When USB was standardized in 1996, it solved a proliferation problem: every device manufacturer had its own connector, forcing users to carry bags of adapters. USB gave them one interface that worked everywhere. Anthropic's Model Context Protocol (MCP), released in late 2024, is attempting to solve a similar problem in AI tooling — and the adoption curve over the past six months suggests it may succeed.
MCP defines a standard way for AI models to communicate with external tools, data sources, and services. Before MCP, every AI application that wanted to connect a model to a database, a file system, a code editor, or an API had to build a custom integration. An Anthropic integration for VS Code worked differently from an OpenAI integration, which worked differently from a Google integration. Developers building tool-using AI applications were essentially reimplementing the same plumbing repeatedly.

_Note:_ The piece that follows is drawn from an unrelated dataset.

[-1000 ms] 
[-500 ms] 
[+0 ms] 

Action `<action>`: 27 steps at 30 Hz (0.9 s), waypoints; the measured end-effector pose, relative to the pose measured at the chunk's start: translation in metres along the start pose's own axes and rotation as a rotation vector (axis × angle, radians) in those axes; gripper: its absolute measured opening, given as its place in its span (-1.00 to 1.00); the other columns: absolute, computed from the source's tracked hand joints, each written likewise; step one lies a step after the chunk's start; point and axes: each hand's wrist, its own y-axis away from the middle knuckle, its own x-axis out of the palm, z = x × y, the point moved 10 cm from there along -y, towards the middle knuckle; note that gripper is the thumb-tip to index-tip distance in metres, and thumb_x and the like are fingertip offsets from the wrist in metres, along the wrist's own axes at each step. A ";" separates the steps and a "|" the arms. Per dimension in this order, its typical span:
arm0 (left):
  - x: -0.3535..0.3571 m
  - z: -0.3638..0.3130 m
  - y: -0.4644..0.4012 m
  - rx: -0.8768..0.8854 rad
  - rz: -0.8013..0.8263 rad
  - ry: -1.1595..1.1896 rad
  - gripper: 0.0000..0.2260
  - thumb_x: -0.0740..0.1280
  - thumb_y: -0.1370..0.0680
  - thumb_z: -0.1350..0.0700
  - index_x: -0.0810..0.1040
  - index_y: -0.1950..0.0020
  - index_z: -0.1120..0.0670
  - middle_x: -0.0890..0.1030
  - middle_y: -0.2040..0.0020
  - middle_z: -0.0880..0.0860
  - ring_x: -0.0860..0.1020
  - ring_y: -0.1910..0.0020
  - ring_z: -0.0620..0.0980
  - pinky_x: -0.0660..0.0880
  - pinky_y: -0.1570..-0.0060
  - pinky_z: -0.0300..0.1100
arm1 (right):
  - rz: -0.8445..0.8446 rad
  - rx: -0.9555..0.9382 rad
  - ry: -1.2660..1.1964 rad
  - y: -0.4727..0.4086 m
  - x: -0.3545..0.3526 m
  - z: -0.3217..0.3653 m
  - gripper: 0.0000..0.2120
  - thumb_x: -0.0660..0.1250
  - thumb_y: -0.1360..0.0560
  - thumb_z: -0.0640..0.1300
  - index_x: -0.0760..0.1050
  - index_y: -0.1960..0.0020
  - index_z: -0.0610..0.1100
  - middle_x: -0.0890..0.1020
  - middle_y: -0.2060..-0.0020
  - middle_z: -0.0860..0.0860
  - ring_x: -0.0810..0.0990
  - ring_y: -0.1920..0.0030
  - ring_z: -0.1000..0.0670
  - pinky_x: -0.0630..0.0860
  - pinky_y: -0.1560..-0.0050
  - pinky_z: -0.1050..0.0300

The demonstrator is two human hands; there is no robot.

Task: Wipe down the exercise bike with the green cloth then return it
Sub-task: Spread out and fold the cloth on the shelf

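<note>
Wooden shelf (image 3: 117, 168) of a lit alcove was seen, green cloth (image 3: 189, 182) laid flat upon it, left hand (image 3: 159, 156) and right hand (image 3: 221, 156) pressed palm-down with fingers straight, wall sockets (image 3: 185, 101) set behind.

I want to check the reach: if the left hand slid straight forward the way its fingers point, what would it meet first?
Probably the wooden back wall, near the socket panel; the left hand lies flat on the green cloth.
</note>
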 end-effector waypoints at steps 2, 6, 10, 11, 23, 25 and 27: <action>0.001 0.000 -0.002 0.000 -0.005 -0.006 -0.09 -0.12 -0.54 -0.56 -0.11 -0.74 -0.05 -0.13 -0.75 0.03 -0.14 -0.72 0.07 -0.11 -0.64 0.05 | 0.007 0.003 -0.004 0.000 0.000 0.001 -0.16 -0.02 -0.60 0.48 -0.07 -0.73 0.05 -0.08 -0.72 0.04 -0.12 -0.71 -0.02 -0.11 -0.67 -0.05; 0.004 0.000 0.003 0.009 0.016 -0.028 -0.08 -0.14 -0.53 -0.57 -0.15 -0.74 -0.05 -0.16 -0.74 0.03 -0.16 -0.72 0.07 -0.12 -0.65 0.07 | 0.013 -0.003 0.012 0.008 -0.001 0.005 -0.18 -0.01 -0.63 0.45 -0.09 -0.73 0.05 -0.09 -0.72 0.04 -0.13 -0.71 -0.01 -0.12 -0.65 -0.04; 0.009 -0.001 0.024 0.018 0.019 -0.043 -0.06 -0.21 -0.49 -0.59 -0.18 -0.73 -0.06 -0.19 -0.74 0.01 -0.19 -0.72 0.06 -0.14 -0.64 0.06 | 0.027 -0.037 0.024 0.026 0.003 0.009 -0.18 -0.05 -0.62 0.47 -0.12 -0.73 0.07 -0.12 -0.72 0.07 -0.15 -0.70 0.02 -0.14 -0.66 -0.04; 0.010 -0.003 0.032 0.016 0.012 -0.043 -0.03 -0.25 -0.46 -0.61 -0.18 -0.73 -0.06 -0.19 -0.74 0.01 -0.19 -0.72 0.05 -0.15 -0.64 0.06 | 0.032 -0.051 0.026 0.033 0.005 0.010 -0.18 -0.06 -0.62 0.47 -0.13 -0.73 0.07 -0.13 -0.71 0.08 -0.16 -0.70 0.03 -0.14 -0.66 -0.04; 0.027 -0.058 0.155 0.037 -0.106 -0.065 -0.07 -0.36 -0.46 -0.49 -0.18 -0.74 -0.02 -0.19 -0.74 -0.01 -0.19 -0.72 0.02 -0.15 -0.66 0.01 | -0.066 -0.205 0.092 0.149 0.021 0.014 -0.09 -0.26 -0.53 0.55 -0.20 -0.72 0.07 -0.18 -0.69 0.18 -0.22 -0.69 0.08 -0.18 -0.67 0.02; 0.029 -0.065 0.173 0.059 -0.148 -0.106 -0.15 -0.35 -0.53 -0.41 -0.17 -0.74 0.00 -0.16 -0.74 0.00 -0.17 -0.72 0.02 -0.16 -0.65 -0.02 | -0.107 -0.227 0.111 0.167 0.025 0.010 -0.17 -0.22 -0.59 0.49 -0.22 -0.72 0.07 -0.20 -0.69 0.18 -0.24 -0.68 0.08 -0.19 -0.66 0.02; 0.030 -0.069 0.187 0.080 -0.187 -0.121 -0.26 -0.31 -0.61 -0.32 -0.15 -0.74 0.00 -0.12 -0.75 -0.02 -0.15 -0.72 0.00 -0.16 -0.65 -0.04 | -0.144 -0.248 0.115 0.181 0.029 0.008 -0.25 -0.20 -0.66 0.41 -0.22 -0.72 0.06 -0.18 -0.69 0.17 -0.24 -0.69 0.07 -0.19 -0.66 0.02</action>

MCP standardizes the plumbing. An MCP server exposes capabilities — tools, resources, prompts — through a defined protocol. An MCP client (the AI application) connects to the server and discovers what's available. Once an MCP server exists for Postgres, any MCP-compatible AI client can query that database without writing a new integration. The same server can work with Claude, GPT-4, Gemini, or any other MCP client.
The adoption numbers are moving fast. The MCP GitHub repository crossed 10,000 stars within weeks of release. By early 2026, community-maintained MCP servers exist for Slack, GitHub, Notion, Google Drive, Postgres, SQLite, Brave Search, Puppeteer browser automation, and dozens of other services. Major development tools including VS Code and Cursor have added MCP client support, meaning AI assistants in those editors can now access any MCP-compatible tool without editor-specific integration work.
The competitive dynamic is interesting: OpenAI has not endorsed MCP and has its own tool-calling protocol. Google's Gemini API uses a similar but distinct function-calling approach. However, Anthropic's decision to open-source MCP and actively encourage third-party server development has created enough momentum that several independent model providers — Mistral, Cohere, and others — have announced MCP compatibility, giving MCP critical mass beyond Claude alone.
For enterprise developers building AI applications, MCP's practical benefit is composability. An enterprise can build or deploy MCP servers for their internal systems — their CRM, their knowledge base, their project management tool — and then connect those servers to any MCP-compatible AI frontend. When they switch AI providers, the tool connections don't break. The investment in MCP servers is portable in a way that proprietary integrations are not.